12 リート、ほっとする
魔物たちが、はっとして扉を睨む。一番扉の側にいたリートが、代表して薄く薄く開いた。
地下通路にたった一人で立っていたのは、オグマだった。リートはわっと叫んで、飛び降りた。そのままオグマに飛びつこうとしたけれど、2、3歩距離をとられてしまう。
「待て」
両手を広げ、オグマはリートを制止する。彼の肌からうっすらと煙が立ち昇っていることにリートは気がついた。
魔物やレイラも降りてきた。オグマはにっこり笑い、不安げな彼らに応えてみせた。
「安心しろ、もう出てきても大丈夫だ」
「あいつらは?」
オグマが意気揚々と答える。
「皆まとめて、地上に追い出した。脅かしてやったから、二度とここに降りてこようなどと思わないだろう」
オグマは、宝石の入った袋を魔物にわたした。
「盗まれた宝石だ。だが、全ては取り返せなかった。申し訳ない」
「十分だよ」
魔物が袋を開けると、緑や青、紫の宝石のまばゆい光があふれ出した。
「魔法は、また作り出すことができる。生きてさえいればね……」
「それより、あいつらの仲間はまだまだ地上で牙を研いでいるはずだ。そいつらも何とかしないと安心できないな」
オグマは、額にかかった短い白髪をかきあげた。髪の隙間から、灰や火の粉がぱらぱらと舞い降りた。
「……手を貸してくれる?」
「勿論」
オグマは宙を睨み、指の先に火を灯した。
「一人残らず、燃やし尽くしてやる」
頼りになる、とリートは安堵した。周りの魔物たちも、ほうと息を吐いた。だけどレイラだけは、不安そうにオグマを見つめていた。

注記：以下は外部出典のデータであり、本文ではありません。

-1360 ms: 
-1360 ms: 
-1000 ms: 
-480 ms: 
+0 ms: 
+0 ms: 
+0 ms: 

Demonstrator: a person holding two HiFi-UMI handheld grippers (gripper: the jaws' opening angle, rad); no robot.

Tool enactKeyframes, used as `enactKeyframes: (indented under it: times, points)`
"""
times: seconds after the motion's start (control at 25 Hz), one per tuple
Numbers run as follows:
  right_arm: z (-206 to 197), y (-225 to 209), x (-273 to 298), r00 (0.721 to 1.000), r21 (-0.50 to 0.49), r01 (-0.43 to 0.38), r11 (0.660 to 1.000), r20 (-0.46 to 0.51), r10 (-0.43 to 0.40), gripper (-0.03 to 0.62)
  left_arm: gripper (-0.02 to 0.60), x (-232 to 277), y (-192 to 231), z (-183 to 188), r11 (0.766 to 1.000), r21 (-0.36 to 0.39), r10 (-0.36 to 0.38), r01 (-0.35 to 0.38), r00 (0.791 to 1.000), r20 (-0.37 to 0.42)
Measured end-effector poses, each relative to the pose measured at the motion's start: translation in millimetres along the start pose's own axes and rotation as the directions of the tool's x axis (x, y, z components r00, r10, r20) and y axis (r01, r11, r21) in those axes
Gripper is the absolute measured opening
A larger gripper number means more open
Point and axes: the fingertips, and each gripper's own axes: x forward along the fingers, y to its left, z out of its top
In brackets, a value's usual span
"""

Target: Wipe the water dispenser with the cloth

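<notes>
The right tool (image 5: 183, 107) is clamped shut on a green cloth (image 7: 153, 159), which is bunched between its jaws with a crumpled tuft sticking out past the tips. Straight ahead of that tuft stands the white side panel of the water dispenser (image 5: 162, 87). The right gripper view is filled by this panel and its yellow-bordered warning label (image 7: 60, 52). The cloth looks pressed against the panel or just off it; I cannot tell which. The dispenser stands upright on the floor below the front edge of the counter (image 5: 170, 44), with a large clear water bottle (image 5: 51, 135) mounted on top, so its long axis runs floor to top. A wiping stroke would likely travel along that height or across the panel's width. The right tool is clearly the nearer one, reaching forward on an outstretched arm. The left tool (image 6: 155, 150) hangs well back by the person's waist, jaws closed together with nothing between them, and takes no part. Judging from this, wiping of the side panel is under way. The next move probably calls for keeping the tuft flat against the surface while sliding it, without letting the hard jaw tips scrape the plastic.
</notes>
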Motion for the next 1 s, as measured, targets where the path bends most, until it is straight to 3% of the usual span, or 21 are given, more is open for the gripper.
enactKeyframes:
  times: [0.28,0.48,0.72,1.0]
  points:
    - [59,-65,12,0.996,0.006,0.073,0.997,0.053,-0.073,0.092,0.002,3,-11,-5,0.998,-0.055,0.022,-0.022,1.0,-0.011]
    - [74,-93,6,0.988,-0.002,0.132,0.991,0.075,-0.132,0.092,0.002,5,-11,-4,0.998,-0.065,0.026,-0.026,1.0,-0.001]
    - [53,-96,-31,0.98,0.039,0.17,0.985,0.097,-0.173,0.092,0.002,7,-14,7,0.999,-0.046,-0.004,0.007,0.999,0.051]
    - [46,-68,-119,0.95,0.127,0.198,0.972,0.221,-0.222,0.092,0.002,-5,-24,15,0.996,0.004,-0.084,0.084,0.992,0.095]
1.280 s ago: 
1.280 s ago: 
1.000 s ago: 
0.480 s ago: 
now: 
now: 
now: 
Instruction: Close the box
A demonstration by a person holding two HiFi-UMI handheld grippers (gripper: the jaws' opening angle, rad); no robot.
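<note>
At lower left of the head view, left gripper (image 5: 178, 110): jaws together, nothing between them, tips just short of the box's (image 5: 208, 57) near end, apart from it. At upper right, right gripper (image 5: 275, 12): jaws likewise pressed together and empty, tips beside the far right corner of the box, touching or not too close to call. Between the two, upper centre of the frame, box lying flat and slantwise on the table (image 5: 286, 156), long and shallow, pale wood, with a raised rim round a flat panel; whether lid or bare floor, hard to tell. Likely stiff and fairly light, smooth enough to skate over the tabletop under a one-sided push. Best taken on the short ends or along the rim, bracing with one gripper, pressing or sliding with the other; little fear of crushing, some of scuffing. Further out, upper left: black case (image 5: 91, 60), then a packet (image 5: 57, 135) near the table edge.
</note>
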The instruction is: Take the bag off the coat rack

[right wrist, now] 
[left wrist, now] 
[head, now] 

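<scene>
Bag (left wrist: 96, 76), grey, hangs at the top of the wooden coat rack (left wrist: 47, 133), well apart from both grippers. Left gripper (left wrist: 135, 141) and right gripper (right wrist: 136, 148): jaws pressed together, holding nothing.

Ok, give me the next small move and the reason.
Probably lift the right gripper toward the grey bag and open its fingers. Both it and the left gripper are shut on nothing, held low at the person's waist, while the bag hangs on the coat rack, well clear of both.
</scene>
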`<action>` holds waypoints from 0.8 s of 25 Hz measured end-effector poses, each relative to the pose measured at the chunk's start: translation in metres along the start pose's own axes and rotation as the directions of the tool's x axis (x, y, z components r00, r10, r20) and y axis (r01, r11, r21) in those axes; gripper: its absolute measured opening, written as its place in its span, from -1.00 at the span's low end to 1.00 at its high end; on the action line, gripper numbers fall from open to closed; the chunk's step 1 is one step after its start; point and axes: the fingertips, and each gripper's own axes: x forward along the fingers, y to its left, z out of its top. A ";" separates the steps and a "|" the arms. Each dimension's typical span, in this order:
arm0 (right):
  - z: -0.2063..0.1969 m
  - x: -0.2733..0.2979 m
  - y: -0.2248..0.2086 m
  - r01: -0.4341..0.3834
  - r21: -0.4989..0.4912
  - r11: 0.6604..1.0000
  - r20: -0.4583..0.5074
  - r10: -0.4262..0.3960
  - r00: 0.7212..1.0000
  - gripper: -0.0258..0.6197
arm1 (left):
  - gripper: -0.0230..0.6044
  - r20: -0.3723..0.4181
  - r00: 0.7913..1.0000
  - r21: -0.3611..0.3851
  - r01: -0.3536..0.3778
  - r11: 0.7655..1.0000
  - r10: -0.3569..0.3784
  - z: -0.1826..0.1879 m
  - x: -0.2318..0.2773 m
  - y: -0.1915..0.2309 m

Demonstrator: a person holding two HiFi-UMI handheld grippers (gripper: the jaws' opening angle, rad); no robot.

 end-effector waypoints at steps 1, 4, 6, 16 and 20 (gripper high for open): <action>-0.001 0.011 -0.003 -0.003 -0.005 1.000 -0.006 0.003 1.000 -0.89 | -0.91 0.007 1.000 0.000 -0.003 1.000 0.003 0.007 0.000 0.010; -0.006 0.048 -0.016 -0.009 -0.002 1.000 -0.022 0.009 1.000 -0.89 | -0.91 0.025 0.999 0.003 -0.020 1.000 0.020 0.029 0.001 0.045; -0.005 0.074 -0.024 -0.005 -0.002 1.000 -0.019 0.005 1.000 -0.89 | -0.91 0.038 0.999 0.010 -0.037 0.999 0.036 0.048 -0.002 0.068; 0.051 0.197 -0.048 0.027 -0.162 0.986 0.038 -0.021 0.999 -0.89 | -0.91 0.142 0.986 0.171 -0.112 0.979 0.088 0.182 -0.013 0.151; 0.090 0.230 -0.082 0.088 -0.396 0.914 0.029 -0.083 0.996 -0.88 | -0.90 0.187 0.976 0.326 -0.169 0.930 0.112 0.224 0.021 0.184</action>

「あいつらがいつ攻めてきてもいいように、備えておこう」
オグマの言葉に、ハルアとスニが同時にうなずいた。スニが指笛を吹くと、あちこちに隠れていた魔物たちが集まった。
「怪我をしていない者は、残った宝石や作業の道具を例の部屋へ運ぶんだ」
「ニーやノノたちの弔いは?」
誰かが尋ねた。スニはまだ、ニーの頭をしっかりと抱えたまま、答えた。
「それも、すぐにやろう。だけど、手当てや避難が優先だよ」
「また、人間が爆弾を持って襲ってきたらどうしよう?」
小さな女の子が、甲高い声で尋ねた。まだ、ほんの2、3歳にみえる。恐怖で目が大きくなっている。
スニの代わりにオグマが返事をした。優しい声だった。
「もう二度と、奴らの好きにはさせない。あなたたちの代わりに俺が戦う」
わたしも。レイラが、リートにだけ聞こえる声で呟いた。ぼくも、とリートは心の中だけで答えた。